The U.S. government addressed this situation in the 20th century with a series of laws setting standards and creating regulatory bodies to ensure vaccine safety and efficacy, including the following:

  • The Biologics Control Act of 1902, which provided for facilities inspection, product licensure, scientist supervision of production, and labeling.
  • The Food, Drug and Cosmetic Act of 1938, which mandated pre-market approval of drugs and tightened prohibitions against false therapeutic claims.
  • The Public Health Service Act of 1944, which created bodies to regulate vaccines and oversee vaccination policy, and set rules for vaccine research and production.
  • The Childhood Vaccine Injury Act of 1986, which requires risk/benefit disclosure to vaccine recipients and reporting of adverse reactions.
  • The Food and Drug Administration Amendments Act of 2007, which enhances FDA’s ability to track adverse reactions and requires pediatric assessment for all new drugs, including vaccines.

New vaccines, old misconceptions

The combination of scientific advances and careful regulation has made vaccination a resounding success, turning diseases that once killed thousands of children each year into historical footnotes. Yet misinformation about vaccine science persists, fueled by celebrity "anti-vaxxers" such as TV personality Jenny McCarthy. As a result, an increasing number of parents are withholding vaccination from their children.

The latest example of this trend involves the vaccine for human papillomavirus (HPV). HPV is a common sexually transmitted infection that most adults contract and fight off without ever knowing it. But a few strains of it have been associated with increased risk of some cancers, particularly cervical cancer.

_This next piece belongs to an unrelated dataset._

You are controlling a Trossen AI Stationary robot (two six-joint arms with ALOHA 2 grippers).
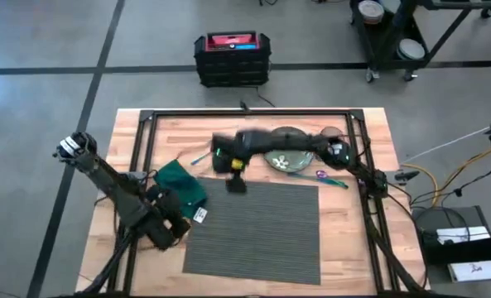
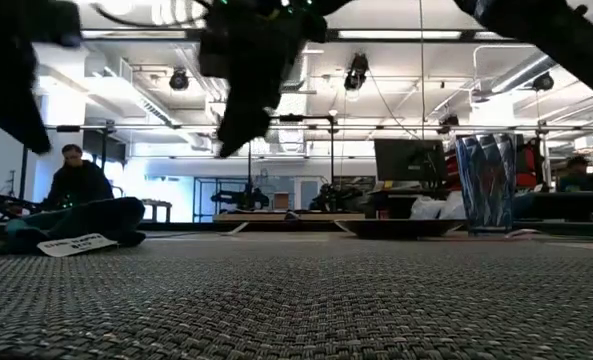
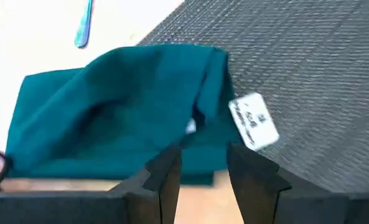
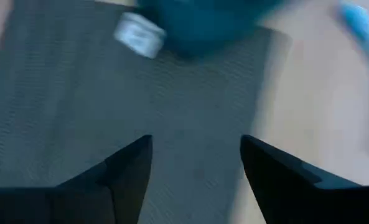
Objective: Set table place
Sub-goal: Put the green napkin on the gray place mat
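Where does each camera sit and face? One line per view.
High: overhead, straight down on the light-wood table; both arms show.
Low: table height, level across the dark grey ribbed placemat; an arm overhead.
Left wrist: past the open left hand to the dark green cloth napkin.
Right wrist: past the open right hand onto the placemat.
Both wrist views share the napkin's white tag.

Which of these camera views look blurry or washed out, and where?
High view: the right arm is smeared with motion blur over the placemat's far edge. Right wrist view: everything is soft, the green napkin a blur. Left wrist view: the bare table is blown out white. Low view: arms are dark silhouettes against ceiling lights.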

Vaccination against HPV is now available, and clinical trials and ongoing monitoring have shown it to be highly safe and nearly 100 percent effective. Sadly, HPV vaccination rates in the United States have so far been very low: in 2013, only 37 percent of girls and 14 percent of boys aged 13-17 had received the full set of doses required to prevent infection. For every year vaccination rates remain this low, another 4,400 women will develop cervical cancer at some point in their lives.

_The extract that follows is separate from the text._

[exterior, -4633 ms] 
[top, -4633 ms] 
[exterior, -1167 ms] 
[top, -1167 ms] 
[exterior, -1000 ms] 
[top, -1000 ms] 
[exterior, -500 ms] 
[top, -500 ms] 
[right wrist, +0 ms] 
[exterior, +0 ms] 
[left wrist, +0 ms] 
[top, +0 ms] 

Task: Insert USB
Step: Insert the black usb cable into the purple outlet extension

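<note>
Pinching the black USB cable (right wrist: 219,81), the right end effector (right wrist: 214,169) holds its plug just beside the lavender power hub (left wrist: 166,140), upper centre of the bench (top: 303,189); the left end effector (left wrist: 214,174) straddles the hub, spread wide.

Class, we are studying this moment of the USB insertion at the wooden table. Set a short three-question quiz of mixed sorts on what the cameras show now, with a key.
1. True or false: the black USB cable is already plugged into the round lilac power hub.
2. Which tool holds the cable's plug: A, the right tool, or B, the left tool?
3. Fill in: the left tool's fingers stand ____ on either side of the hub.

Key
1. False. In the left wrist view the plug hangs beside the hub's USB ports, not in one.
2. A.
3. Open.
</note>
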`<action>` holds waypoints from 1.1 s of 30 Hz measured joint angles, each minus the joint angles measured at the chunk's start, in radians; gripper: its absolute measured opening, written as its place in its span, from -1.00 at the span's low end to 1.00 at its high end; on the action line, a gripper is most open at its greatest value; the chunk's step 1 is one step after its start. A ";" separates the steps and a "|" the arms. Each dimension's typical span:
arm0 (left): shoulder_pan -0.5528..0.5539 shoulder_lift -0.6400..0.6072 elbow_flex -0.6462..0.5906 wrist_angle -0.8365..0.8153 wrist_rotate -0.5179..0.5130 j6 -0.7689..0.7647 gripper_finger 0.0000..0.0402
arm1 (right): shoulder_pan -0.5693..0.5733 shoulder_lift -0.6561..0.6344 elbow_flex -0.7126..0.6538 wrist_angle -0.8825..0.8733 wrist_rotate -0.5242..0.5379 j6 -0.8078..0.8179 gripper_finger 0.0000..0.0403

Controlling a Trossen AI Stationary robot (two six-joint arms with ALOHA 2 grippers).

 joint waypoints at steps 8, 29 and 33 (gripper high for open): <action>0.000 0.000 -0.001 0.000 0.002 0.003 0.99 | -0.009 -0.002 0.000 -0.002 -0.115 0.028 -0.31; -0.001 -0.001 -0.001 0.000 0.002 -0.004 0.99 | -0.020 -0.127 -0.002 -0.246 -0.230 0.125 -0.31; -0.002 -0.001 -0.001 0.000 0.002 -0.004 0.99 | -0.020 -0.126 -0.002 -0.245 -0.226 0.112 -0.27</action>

These tragedies are preventable, and a growing movement of engaged citizens is working to prevent them. For example, a Pittsburgh, PA group associated with the international activist movement Grandmother Power recently began organizing a grassroots campaign to increase HPV vaccination rates. The grandmothers are combining scientific knowledge with their own life experience and community stature to mediate between vaccine-hesitant parents and health care providers.

Efforts like Grandmother Power's can reduce the "information contamination" that is undermining our fight against infectious disease—much as contamination of vaccines once did—and help ensure that commonsense vaccination policies protect today's young people as well as those in generations to come.